Transcribe the full listing below exactly.

▶ [Given material]
'''

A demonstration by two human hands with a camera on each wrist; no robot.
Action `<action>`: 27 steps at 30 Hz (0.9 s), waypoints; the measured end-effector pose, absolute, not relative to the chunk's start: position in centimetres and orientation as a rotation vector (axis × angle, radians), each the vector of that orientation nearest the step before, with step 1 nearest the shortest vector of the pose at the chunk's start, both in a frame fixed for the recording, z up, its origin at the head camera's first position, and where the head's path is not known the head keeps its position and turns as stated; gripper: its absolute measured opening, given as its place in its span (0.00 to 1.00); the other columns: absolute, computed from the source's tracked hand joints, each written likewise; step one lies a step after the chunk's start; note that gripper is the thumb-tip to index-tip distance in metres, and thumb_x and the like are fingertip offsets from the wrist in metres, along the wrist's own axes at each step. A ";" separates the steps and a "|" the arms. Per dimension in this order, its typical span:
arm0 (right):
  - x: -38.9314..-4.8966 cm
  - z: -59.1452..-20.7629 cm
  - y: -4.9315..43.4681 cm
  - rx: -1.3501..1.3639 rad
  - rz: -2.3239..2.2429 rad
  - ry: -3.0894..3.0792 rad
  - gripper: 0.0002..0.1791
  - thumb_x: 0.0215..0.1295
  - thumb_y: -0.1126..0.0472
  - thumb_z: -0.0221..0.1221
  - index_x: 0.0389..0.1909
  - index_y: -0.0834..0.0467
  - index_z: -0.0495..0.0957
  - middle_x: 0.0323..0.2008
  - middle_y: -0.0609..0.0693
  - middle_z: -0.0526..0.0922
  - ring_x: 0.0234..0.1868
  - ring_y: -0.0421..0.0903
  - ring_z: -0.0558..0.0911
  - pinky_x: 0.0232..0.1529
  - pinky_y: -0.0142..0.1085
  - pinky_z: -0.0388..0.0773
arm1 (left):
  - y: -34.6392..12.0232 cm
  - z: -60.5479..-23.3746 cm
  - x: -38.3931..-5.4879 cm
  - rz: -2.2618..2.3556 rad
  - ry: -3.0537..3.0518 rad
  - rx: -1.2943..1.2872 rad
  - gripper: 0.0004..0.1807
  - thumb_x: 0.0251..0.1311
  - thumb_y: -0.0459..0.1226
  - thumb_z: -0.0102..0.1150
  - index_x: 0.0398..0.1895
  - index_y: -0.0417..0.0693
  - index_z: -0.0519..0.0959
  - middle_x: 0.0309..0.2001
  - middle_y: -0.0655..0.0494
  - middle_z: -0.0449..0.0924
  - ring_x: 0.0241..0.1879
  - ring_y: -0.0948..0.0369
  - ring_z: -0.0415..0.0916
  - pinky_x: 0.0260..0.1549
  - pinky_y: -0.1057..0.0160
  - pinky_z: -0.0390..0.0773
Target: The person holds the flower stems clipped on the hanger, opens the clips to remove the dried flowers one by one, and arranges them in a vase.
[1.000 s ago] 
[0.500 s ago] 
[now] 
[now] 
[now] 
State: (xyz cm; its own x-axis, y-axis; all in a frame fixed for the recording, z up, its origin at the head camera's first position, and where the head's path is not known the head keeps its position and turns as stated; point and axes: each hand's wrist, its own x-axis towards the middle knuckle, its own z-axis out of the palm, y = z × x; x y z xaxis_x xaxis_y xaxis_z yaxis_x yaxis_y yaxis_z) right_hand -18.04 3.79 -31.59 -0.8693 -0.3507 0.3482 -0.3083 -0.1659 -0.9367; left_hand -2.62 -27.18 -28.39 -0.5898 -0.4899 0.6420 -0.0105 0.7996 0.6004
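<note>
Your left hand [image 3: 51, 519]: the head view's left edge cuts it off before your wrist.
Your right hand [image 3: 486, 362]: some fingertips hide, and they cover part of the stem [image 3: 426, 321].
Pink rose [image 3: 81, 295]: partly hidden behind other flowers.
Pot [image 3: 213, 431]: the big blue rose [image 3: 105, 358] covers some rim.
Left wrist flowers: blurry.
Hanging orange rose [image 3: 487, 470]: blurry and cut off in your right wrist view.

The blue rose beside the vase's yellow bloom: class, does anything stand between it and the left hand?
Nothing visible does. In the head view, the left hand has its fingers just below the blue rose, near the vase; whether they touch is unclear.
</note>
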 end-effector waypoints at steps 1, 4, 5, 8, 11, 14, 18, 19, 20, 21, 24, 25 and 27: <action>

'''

▶ [Solution for this problem]
A demonstration by two human hands with a camera on each wrist; no robot.
Action `<action>`: 27 steps at 30 Hz (0.9 s), waypoints; the measured end-effector pose, absolute, not relative to the chunk's start: position in centimetres and orientation as a rotation vector (axis × angle, radians), each the vector of that orientation nearest the step before, with step 1 nearest the shortest vector of the pose at the chunk's start, both in a frame fixed for the recording, z up, its origin at the head camera's first position, and where the head's path is not known the head keeps its position and turns as stated; gripper: its absolute measured opening, given as its place in its span (0.00 to 1.00); the other columns: absolute, computed from the source's tracked hand joints, each written likewise; step one lies a step after the chunk's start; note that gripper is the thumb-tip to index-tip distance in metres, and thumb_x and the like are fingertip offsets from the wrist in metres, along the wrist's own axes at each step. A ";" separates the steps and a "|" the arms. Per dimension in this order, its typical span:
arm0 (right):
  - x: -38.9314..-4.8966 cm
  - z: -59.1452..-20.7629 cm
  - y: -4.9315..43.4681 cm
  - rx: -1.3501..1.3639 rad
  - rz: -2.3239..2.2429 rad
  - ry: -3.0894..3.0792 rad
  - gripper: 0.0002..0.1791
  - thumb_x: 0.0215..0.1295
  - thumb_y: -0.1126..0.0472
  - thumb_z: -0.0221..0.1221
  - index_x: 0.0389..0.1909
  - index_y: -0.0834..0.0467
  - index_z: -0.0495..0.0957
  - middle_x: 0.0323..0.2008
  - middle_y: -0.0609..0.0693
  - middle_z: -0.0526..0.0922
  - ring_x: 0.0234..0.1868
  - ring_y: -0.0421..0.0903
  - ring_z: -0.0558..0.0911
  - pinky_x: 0.0232..0.1529
  - pinky_y: -0.0142..0.1085
  - pinky_z: -0.0388..0.0773
arm1 (left):
  - y: -34.6392..12.0232 cm
  - z: -60.5479..-23.3746 cm
  - x: -38.3931..-5.4879 cm
  - rz: -2.2618..2.3556 rad
  - ry: -3.0537..3.0518 rad
  - rx: -1.2943..1.2872 rad
  - gripper: 0.0004..0.1807
  - thumb_x: 0.0251..0.1311
  - thumb_y: -0.0459..0.1226
  - thumb_z: -0.0102..0.1150
  - index_x: 0.0398..0.1895
  - index_y: -0.0417..0.0693
  - index_z: -0.0519..0.0959
  - middle_x: 0.0309..0.2001
  - middle_y: -0.0655..0.0494
  - middle_z: -0.0449..0.0924
  - ring_x: 0.0241..0.1879
  - ring_y: -0.0948..0.0369
  - ring_z: -0.0415..0.0916
  - pinky_x: 0.0260..0.1549
  - pinky_y: -0.1057..0.0160
  - pinky_z: -0.0390..0.0773
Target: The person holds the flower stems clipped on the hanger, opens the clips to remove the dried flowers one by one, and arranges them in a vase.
[1.000 s ago] 
[0.500 s ago] 
[now] 
[now] 
[now] 
State: (xyz cm; its own x-axis, y-axis; all in a frame fixed for the recording, z up, its origin at the head camera's first position, and where the head's path is not known the head keeps its position and turns as stated; point and axes: each hand's wrist, its own x-axis towards the middle knuckle, its own z-axis out of the palm, y = z × x; x y z xaxis_x xaxis_y xaxis_z yaxis_x yaxis_y yaxis_z) right_hand -18.04 3.79 -31.59 -0.8693 -0.3507 0.3482 -0.3083 -0.1659 -0.9367; left_hand -2.62 -27.18 -28.39 -0.5898 -0.4899 0.6420 -0.0105 0.7996 0.6004
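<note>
Your left hand [image 3: 51, 519]: the head view's left edge cuts it off before your wrist.
Your right hand [image 3: 486, 362]: some fingertips hide, and they cover part of the stem [image 3: 426, 321].
Pink rose [image 3: 81, 295]: partly hidden behind other flowers.
Pot [image 3: 213, 431]: the big blue rose [image 3: 105, 358] covers some rim.
Left wrist flowers: blurry.
Hanging orange rose [image 3: 487, 470]: blurry and cut off in your right wrist view.

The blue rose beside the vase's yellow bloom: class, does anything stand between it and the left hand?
Nothing visible does. In the head view, the left hand has its fingers just below the blue rose, near the vase; whether they touch is unclear.
</note>
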 end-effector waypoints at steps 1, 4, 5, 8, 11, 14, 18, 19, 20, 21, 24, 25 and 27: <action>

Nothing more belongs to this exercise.